§ **WHAT TO PRODUCE**
What you return must match the listing below character for character, minus any pictures.

§ **RECORDS SUPPLIED**
--

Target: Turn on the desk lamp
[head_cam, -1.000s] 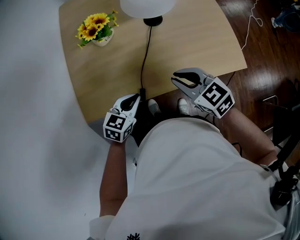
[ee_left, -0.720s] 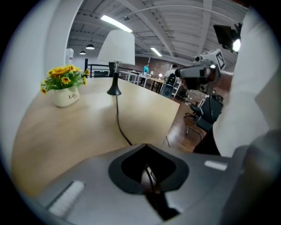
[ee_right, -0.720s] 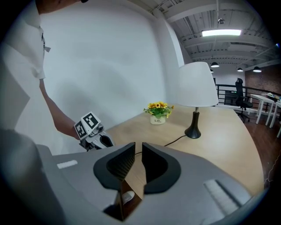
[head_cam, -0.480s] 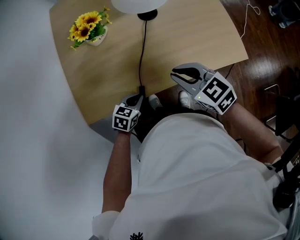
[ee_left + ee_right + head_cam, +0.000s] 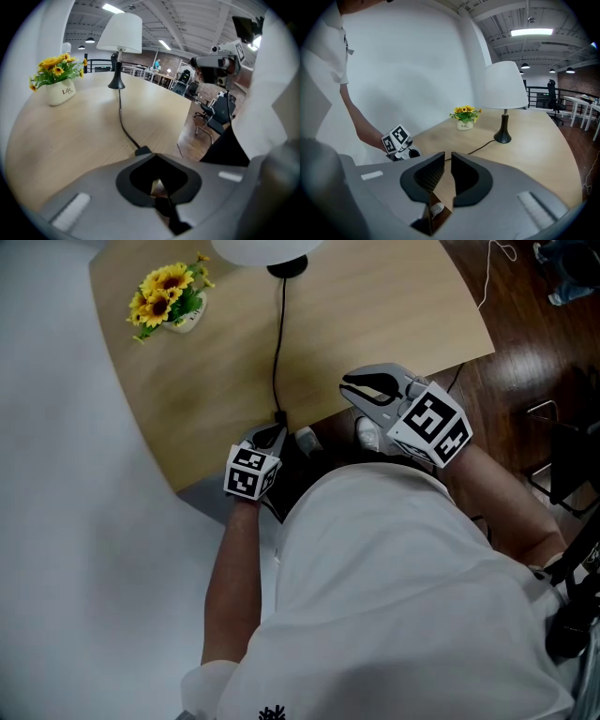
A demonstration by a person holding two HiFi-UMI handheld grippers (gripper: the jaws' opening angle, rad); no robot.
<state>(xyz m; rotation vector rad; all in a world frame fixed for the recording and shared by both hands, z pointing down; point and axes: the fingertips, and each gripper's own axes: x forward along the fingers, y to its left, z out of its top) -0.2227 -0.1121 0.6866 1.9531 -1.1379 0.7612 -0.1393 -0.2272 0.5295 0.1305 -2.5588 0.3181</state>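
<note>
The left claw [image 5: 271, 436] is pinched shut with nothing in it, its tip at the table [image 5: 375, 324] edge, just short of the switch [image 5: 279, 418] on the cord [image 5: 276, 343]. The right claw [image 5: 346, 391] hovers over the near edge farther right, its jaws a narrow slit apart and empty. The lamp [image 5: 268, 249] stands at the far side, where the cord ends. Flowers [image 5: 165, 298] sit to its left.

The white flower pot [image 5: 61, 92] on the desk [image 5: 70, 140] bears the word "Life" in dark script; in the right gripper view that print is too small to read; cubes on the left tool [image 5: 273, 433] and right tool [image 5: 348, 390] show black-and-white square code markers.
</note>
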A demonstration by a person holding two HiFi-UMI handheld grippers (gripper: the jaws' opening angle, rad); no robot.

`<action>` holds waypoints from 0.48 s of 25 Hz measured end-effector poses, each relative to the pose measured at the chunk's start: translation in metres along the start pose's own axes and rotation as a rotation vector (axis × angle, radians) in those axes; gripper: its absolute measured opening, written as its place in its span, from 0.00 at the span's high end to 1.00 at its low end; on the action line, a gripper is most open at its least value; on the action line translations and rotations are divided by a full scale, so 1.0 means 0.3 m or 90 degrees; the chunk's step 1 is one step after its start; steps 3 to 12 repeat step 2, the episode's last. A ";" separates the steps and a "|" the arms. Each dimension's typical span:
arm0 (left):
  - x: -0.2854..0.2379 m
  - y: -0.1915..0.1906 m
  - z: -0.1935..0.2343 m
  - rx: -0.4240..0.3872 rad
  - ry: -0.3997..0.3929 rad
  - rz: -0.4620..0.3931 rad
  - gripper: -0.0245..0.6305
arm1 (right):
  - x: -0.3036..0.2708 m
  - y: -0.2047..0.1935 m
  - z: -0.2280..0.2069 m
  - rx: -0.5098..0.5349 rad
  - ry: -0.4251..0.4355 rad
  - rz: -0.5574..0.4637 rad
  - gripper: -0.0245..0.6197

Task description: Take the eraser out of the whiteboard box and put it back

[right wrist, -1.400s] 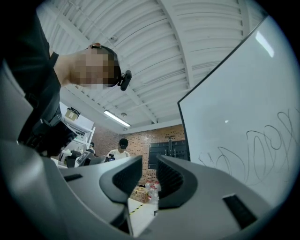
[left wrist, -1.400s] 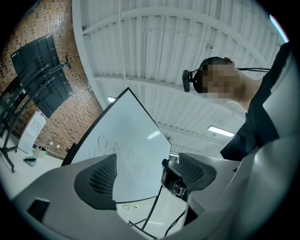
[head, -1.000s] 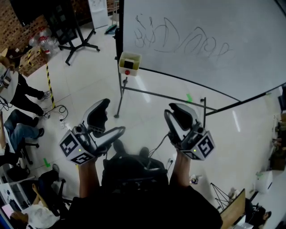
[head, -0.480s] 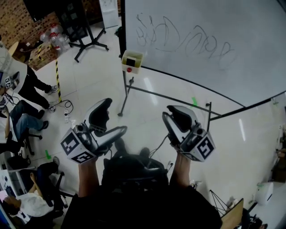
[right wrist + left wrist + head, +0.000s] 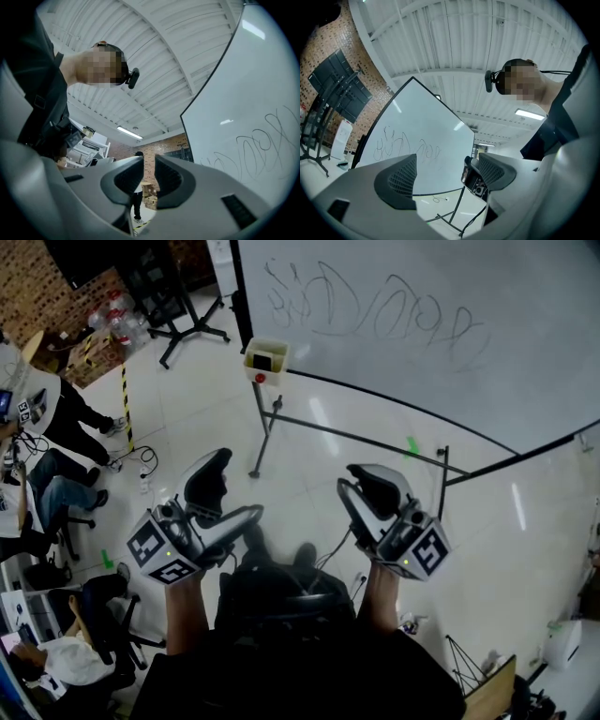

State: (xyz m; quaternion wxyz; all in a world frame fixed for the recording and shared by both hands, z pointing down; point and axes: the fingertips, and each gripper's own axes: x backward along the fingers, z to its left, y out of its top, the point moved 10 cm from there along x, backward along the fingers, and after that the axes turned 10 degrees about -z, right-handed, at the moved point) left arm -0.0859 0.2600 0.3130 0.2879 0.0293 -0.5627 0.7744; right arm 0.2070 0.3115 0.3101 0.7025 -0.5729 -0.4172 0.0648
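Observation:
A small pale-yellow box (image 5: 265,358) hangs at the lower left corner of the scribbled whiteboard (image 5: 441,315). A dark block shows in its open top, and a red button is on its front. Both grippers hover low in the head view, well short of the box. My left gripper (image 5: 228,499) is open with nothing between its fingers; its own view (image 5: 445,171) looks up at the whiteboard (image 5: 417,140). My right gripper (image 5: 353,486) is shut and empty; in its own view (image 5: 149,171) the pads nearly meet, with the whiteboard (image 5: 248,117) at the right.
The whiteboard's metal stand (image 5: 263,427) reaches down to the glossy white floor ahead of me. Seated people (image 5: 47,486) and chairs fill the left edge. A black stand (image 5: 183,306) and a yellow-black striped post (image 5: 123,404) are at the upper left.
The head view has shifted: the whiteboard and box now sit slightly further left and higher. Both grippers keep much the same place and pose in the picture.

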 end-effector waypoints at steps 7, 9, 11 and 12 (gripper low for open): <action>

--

§ **WRITTEN SOLUTION**
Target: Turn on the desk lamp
[head_cam, -1.000s] 
[ee_left, -0.720s] 
[ee_right, -0.720s] 
[head_cam, -0.480s] 
[ee_left + ee_right + head_cam, +0.000s] 
A demonstration by a person holding two HiFi-UMI handheld grippers (gripper: the jaws' opening angle, rad); no robot.
<state>(xyz m; rotation vector rad; all in a world frame fixed for the recording and shared by both hands, z pointing down; point and axes: the fingertips, and each gripper's own axes: x forward along the fingers, y to its left, z out of its top) -0.2227 -0.1121 0.6866 1.9531 -1.1379 0.7612 -0.1393 -0.2272 0.5295 0.1305 -2.5588 0.3181</state>
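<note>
The left claw [image 5: 271, 436] is pinched shut with nothing in it, its tip at the table [image 5: 375, 324] edge, just short of the switch [image 5: 279, 418] on the cord [image 5: 276, 343]. The right claw [image 5: 346, 391] hovers over the near edge farther right, its jaws a narrow slit apart and empty. The lamp [image 5: 268, 249] stands at the far side, where the cord ends. Flowers [image 5: 165, 298] sit to its left.

The white flower pot [image 5: 61, 92] on the desk [image 5: 70, 140] bears the word "Life" in dark script; in the right gripper view that print is too small to read; cubes on the left tool [image 5: 273, 433] and right tool [image 5: 348, 390] show black-and-white square code markers.
</note>
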A demonstration by a person holding two HiFi-UMI handheld grippers (gripper: the jaws' opening angle, rad); no robot.

`<action>` holds waypoints from 0.48 s of 25 Hz measured end-effector poses, each relative to the pose measured at the chunk's start: translation in metres along the start pose's own axes and rotation as a rotation vector (axis × angle, radians) in those axes; gripper: its absolute measured opening, written as its place in its span, from 0.00 at the span's high end to 1.00 at its low end; on the action line, a gripper is most open at its least value; on the action line translations and rotations are divided by a full scale, so 1.0 means 0.3 m or 90 degrees; the chunk's step 1 is one step after its start; steps 3 to 12 repeat step 2, the episode's last. A ";" separates the steps and a "|" the arms. Each dimension's typical span:
arm0 (left):
  - x: -0.2854..0.2379 m
  - y: -0.1915..0.1906 m
  - z: -0.1935..0.2343 m
  - rx: -0.4240..0.3872 rad
  - ry: -0.3997..0.3929 rad
  - rz: -0.4620..0.3931 rad
  - gripper: -0.0245..0.6305
arm1 (right):
  - x: -0.3036..0.2708 m
  - y: -0.2047..0.1935 m
  - z: -0.2280..0.2069 m
  - rx: -0.5098..0.5349 rad
  - ry: -0.4251..0.4355 rad
  - rz: -0.5574..0.4637 rad
  - gripper: -0.0245..0.6197

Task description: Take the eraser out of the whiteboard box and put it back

[right wrist, -1.400s] 
[left wrist, -1.400s] 
[head, -1.000s] 
[head, -0.480s] 
[right wrist + left wrist + head, +0.000s] 

State: (xyz m; quaternion wxyz; all in a world frame fixed for the recording and shared by both hands, z pointing down; point and axes: the fingertips, and each gripper's own axes: x backward along the fingers, z to its left, y out of its top, the point moved 10 cm from there along x, backward along the fingers, and after that the axes turned 10 degrees about -z, right-handed, at the moved point) left arm -0.0859 0.2600 0.3130 0.2879 0.0293 -0.5627 0.7744; right arm 0.2070 0.3115 0.3101 0.7025 -0.5729 -0.4172 0.0648
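Observation:
A small pale-yellow box (image 5: 265,358) hangs at the lower left corner of the scribbled whiteboard (image 5: 441,315). A dark block shows in its open top, and a red button is on its front. Both grippers hover low in the head view, well short of the box. My left gripper (image 5: 228,499) is open with nothing between its fingers; its own view (image 5: 445,171) looks up at the whiteboard (image 5: 417,140). My right gripper (image 5: 353,486) is shut and empty; in its own view (image 5: 149,171) the pads nearly meet, with the whiteboard (image 5: 248,117) at the right.
The whiteboard's metal stand (image 5: 263,427) reaches down to the glossy white floor ahead of me. Seated people (image 5: 47,486) and chairs fill the left edge. A black stand (image 5: 183,306) and a yellow-black striped post (image 5: 123,404) are at the upper left.
The head view has shifted: the whiteboard and box now sit slightly further left and higher. Both grippers keep much the same place and pose in the picture.
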
 end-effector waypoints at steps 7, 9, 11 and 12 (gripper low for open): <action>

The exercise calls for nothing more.